■ WHAT THE EXERCISE ASKS
Going through the material below, output exactly the lines from the one containing "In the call" through the one containing "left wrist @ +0", and no pictures.

■ RECORDED INFORMATION
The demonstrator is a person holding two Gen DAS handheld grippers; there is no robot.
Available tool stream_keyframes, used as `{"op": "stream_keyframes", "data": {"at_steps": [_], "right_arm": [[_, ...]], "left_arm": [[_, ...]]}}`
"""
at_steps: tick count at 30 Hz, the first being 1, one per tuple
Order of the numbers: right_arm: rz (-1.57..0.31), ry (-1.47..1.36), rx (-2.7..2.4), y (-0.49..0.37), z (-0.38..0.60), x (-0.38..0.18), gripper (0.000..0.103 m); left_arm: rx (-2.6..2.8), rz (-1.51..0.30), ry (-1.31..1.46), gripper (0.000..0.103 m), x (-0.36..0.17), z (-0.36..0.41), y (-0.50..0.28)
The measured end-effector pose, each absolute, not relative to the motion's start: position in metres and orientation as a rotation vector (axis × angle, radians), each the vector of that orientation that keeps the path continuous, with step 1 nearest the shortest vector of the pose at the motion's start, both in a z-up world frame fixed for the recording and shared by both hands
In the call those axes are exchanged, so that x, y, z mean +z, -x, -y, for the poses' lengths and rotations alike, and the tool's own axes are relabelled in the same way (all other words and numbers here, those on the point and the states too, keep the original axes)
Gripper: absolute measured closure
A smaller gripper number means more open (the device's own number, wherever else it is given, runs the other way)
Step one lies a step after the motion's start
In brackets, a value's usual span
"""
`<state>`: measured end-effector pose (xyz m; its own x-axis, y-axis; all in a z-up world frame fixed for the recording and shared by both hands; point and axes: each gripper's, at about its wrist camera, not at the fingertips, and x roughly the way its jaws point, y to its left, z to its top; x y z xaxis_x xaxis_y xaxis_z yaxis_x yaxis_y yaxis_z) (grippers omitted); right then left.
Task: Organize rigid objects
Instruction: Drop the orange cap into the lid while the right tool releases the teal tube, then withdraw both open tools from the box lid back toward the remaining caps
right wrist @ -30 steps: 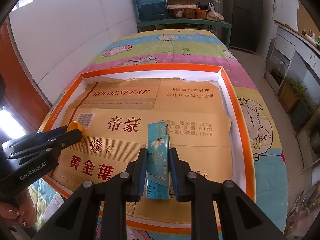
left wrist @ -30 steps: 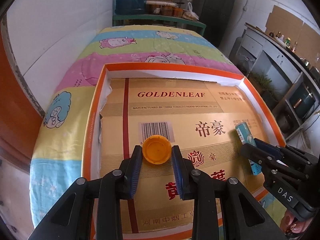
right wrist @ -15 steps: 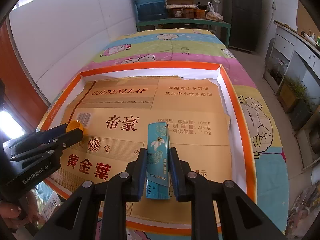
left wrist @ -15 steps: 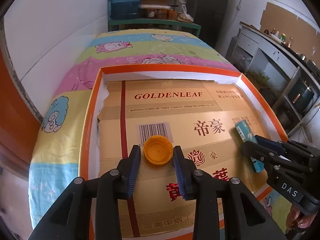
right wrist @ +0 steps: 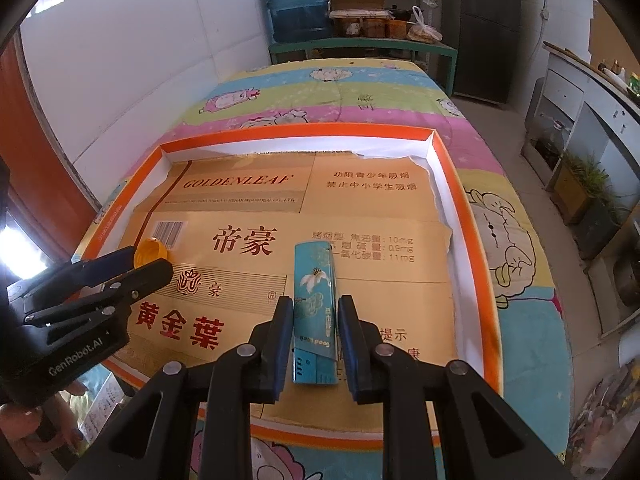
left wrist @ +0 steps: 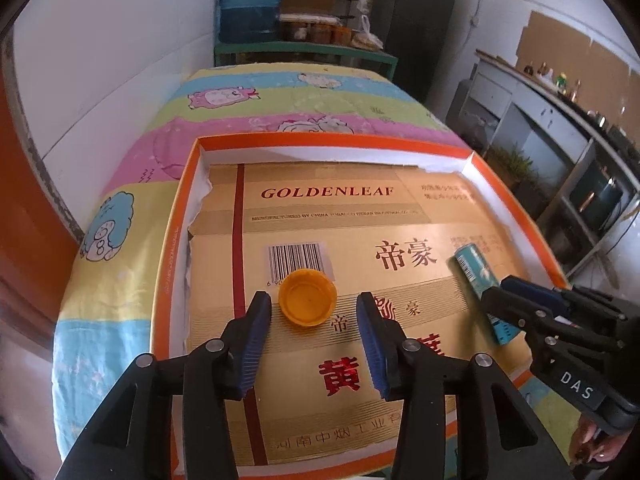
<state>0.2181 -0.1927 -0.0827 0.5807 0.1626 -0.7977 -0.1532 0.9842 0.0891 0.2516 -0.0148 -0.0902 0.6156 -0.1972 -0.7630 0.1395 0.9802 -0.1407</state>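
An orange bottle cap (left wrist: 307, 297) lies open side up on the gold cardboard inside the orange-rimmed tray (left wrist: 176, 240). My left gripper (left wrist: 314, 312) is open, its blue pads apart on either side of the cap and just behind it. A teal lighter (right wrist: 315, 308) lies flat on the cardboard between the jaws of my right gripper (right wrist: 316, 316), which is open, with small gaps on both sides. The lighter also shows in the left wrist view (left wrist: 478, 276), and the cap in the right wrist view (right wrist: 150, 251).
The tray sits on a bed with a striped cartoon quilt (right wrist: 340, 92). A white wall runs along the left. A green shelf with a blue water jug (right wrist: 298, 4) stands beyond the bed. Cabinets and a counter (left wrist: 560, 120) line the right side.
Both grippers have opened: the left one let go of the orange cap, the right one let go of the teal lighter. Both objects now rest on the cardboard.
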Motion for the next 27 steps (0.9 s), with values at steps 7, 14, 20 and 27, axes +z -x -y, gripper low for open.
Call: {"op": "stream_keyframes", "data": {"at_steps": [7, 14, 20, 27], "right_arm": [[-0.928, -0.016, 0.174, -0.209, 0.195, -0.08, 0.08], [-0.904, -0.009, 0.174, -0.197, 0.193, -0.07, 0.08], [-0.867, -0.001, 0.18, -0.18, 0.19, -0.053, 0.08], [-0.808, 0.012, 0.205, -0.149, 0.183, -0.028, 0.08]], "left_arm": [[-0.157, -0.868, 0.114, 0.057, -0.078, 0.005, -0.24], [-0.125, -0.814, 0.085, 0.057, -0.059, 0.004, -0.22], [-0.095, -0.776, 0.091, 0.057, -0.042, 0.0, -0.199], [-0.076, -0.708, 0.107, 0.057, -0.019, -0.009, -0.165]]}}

■ RESULT BELOW
In the call those axes are exchanged, so that x, y, z mean +z, -x, -y, for the poses' lengths and rotations alike, and the tool's own axes are relabelled in the same way (all other words and numbers here, those on the point and the states too, keep the original axes)
Gripper: absolute measured closure
A smaller gripper number means more open (the device's own number, wherever else it is given, runs the other way)
Step one lies a step after the motion's start
In brackets, a value's usual span
"""
`<state>`: measured end-effector pose (xyz m; its own x-axis, y-axis; all in a z-up world frame fixed for the recording and shared by both hands; point and axes: each gripper's, at about its wrist camera, not at the fingertips, and x roughly the way its jaws point, y to its left, z to its top; x y z xaxis_x xaxis_y xaxis_z yaxis_x yaxis_y yaxis_z) (grippers omitted); right then left.
Task: Organize rigid objects
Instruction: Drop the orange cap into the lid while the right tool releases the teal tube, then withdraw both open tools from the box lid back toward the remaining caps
right wrist @ -30 steps: 
left wrist @ -30 steps: 
right wrist @ -15 steps: 
left wrist @ -15 steps: 
right wrist @ +0 steps: 
left wrist @ +0 steps: 

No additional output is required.